Rom

Posted on Apr 16

How We Reverse Engineered a TLS Fingerprinting System

#networking #scraper #datacollection #ai

Modern anti-bot infrastructure doesn't just look at what you send - it looks at how you connect. TLS fingerprinting is one of the most effective and least-understood layers of bot detection. Here's how we pulled it apart.

The problem

At Clerix, we build real-time intelligence infrastructure. That means our systems need to maintain clean, stable connections to extract structured data at scale - deterministically, reliably, and without triggering detection layers that have nothing to do with the content of the request.

One day, connections that had been stable for months started failing silently. No HTTP error. No rate limit. Just... nothing. The connection would complete, a valid response would come back, and then subsequent requests from the same session would be met with garbage data or empty bodies.

We ruled out IP reputation. We ruled out cookie or session state. We eventually isolated it to the TLS handshake itself.

What is TLS fingerprinting?

When a client initiates a TLS connection, it sends a ClientHello message. This message contains:

Cipher suites - the list of encryption algorithms the client supports, in order
Extensions - features like SNI, ALPN, session tickets, supported groups
Compression methods
TLS version

The combination of these fields - especially the order - forms a near-unique fingerprint of the client library being used.

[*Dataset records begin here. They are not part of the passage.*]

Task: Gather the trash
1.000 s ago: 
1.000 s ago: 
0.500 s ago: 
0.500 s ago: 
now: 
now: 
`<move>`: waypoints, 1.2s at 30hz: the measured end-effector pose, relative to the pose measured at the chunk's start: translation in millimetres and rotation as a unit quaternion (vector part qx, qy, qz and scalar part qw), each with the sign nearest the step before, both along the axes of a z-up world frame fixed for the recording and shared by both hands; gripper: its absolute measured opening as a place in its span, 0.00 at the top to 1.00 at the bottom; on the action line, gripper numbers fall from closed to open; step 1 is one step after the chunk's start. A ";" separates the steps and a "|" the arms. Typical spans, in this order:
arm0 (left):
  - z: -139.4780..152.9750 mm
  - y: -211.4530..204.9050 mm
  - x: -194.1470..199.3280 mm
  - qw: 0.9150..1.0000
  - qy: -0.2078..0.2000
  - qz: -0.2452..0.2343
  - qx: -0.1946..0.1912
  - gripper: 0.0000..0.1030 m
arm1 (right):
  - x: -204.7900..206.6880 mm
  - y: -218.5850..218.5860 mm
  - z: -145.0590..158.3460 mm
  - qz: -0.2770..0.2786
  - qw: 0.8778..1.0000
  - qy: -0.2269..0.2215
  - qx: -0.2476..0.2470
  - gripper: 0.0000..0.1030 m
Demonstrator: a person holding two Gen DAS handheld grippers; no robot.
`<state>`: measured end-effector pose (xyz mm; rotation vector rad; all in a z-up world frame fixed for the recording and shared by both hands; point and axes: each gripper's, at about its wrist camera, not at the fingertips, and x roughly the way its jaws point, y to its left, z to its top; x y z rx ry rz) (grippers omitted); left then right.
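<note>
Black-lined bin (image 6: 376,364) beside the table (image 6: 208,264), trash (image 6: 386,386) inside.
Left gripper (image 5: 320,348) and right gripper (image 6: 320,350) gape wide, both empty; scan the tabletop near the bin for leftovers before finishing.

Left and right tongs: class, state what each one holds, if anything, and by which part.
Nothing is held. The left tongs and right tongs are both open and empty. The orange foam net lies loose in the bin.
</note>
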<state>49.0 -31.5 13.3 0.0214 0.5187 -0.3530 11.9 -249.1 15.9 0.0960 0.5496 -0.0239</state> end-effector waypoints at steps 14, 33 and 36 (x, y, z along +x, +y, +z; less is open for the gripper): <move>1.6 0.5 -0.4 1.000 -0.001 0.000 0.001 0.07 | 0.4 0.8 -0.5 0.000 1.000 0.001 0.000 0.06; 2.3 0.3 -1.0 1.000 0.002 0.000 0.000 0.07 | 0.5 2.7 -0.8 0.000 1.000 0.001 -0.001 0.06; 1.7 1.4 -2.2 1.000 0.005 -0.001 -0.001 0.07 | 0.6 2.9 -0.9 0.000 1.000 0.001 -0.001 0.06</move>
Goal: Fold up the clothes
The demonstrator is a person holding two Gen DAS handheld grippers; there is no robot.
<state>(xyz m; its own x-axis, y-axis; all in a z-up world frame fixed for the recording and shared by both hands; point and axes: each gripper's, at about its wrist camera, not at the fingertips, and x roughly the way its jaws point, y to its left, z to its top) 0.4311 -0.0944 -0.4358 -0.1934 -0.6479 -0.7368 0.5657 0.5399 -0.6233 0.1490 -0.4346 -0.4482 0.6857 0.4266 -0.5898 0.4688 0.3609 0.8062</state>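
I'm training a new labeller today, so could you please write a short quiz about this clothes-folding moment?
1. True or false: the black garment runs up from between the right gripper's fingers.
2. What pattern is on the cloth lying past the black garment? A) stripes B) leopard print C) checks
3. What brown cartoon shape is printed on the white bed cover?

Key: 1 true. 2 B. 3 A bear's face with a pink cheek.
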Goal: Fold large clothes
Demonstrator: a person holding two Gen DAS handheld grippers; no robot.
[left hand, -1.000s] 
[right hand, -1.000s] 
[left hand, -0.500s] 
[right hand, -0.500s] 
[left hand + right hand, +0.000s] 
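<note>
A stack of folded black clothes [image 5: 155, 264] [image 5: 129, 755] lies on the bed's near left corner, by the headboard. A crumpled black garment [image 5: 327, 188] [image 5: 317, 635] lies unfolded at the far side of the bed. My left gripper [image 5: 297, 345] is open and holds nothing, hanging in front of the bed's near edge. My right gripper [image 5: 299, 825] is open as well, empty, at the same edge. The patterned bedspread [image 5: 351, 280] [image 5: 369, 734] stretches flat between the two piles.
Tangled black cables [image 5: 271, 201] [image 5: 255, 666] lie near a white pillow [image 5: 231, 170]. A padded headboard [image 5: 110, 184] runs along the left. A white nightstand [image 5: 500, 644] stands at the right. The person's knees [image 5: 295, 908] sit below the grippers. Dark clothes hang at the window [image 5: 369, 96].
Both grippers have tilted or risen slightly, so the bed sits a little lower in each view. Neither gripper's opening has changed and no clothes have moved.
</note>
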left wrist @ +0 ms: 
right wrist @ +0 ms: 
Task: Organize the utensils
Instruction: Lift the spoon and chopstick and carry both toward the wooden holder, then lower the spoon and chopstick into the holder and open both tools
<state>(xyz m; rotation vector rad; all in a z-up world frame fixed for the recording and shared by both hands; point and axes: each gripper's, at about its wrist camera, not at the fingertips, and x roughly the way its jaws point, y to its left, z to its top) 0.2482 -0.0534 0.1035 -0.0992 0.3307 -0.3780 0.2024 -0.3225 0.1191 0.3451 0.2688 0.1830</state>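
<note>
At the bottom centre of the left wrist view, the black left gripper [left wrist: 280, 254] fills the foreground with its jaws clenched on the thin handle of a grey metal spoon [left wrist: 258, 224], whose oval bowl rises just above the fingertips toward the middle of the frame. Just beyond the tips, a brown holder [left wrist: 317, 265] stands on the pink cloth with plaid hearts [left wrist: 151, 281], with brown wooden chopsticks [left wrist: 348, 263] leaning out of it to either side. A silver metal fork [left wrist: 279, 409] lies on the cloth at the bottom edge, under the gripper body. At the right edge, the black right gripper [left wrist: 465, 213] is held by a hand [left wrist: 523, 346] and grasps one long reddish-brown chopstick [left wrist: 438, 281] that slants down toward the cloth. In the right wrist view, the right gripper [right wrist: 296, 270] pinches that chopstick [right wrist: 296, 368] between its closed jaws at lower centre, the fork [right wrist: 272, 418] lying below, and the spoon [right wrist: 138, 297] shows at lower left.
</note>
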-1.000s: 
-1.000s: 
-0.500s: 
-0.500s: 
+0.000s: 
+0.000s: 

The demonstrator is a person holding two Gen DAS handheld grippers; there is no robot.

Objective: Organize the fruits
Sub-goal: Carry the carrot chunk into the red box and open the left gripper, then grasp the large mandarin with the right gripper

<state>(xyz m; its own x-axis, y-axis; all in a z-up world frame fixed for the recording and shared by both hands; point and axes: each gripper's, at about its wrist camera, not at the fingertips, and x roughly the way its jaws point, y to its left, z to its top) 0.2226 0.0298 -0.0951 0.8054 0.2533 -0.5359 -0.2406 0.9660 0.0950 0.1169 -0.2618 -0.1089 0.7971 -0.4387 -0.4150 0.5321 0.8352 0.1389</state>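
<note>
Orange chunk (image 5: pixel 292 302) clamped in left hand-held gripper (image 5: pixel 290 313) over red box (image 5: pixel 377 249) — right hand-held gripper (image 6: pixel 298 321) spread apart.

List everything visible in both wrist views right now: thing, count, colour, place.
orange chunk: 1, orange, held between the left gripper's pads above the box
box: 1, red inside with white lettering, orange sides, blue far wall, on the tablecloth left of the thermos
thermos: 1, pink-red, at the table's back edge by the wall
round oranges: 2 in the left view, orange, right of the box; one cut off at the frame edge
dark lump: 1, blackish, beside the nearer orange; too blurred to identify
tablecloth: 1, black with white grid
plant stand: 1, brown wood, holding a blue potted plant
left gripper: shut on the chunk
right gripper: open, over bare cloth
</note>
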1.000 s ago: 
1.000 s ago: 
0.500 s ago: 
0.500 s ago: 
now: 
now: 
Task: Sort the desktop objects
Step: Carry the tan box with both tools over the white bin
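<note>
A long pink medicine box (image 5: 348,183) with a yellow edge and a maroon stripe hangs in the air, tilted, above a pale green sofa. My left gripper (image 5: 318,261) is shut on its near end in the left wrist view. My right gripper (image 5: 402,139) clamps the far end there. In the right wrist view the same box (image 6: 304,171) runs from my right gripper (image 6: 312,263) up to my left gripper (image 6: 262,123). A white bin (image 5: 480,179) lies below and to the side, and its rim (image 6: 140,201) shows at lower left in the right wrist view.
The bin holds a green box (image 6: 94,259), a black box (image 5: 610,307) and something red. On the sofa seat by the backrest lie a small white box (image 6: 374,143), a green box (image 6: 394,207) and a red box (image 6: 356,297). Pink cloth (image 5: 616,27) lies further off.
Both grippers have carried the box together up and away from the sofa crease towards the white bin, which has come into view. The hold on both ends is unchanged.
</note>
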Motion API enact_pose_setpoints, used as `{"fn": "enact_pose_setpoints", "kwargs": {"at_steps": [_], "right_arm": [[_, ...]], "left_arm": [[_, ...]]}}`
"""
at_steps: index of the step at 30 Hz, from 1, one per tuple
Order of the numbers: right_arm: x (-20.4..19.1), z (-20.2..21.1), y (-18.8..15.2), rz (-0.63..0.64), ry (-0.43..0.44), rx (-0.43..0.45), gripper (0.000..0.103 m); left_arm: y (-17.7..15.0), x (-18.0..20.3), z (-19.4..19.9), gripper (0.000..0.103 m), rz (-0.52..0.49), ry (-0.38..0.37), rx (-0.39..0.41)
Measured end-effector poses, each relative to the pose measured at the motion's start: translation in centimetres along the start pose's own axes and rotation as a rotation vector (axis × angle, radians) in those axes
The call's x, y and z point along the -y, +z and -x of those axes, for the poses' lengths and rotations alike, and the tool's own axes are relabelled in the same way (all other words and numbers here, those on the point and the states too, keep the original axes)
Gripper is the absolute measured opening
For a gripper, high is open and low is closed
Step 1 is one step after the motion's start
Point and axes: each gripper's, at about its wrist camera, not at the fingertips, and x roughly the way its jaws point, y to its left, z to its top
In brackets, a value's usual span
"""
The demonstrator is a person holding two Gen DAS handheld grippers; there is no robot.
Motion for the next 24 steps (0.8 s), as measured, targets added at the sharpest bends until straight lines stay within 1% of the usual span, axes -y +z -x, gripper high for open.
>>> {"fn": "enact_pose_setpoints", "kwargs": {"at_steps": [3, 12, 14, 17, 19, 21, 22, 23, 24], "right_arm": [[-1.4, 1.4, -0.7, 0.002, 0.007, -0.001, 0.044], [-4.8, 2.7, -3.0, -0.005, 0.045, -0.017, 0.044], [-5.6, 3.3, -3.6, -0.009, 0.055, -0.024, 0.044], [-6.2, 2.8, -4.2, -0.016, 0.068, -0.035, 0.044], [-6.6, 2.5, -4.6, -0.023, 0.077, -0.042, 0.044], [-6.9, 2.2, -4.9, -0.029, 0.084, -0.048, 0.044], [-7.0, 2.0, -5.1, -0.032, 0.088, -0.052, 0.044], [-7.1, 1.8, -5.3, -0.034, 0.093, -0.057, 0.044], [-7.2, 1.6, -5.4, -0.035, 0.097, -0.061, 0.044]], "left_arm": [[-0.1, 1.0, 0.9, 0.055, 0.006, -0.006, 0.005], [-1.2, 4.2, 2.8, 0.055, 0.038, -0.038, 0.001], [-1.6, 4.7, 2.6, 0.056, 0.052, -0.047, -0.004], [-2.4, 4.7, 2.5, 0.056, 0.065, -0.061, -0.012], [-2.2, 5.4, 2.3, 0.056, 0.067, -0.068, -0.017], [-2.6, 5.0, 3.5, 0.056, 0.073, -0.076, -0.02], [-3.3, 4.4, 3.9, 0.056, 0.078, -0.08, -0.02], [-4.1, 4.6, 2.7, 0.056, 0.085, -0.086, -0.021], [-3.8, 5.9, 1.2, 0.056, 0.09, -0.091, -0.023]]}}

The two dominant fingerprinting standards you'll encounter are:

JA3 - MD5 hash of: TLS version, ciphers, extensions, elliptic curves, and elliptic curve point formats. Developed by Salesforce, widely used.

JA3N / JA3S - Variants that normalize extension order or fingerprint the server response.

Here's what a JA3 string looks like before hashing:

771,4866-4867-4865-49196-49200-159-52393-52392-52394-49195-49199-158-49188-49192-107-49187-49191-103-49162-49172-57-49161-49171-51-157-156-61-60-53-47-255,0-11-10-13172-16-22-23-49-13-43-45-51-21,29-23-24-25,0

Breaking it down:

771 = TLS 1.2
4866-4867-... = cipher suite list (decimal)
0-11-10-... = extension types
29-23-24-25 = supported elliptic curves
0 = EC point formats

Every major HTTP client has a recognizable JA3. curl has one. Python's requests library has one. Node's https module has one. They're catalogued and blacklisted.

Capturing the handshake

Our first step was passive observation - capturing what our outbound ClientHello actually looked like from the server's perspective.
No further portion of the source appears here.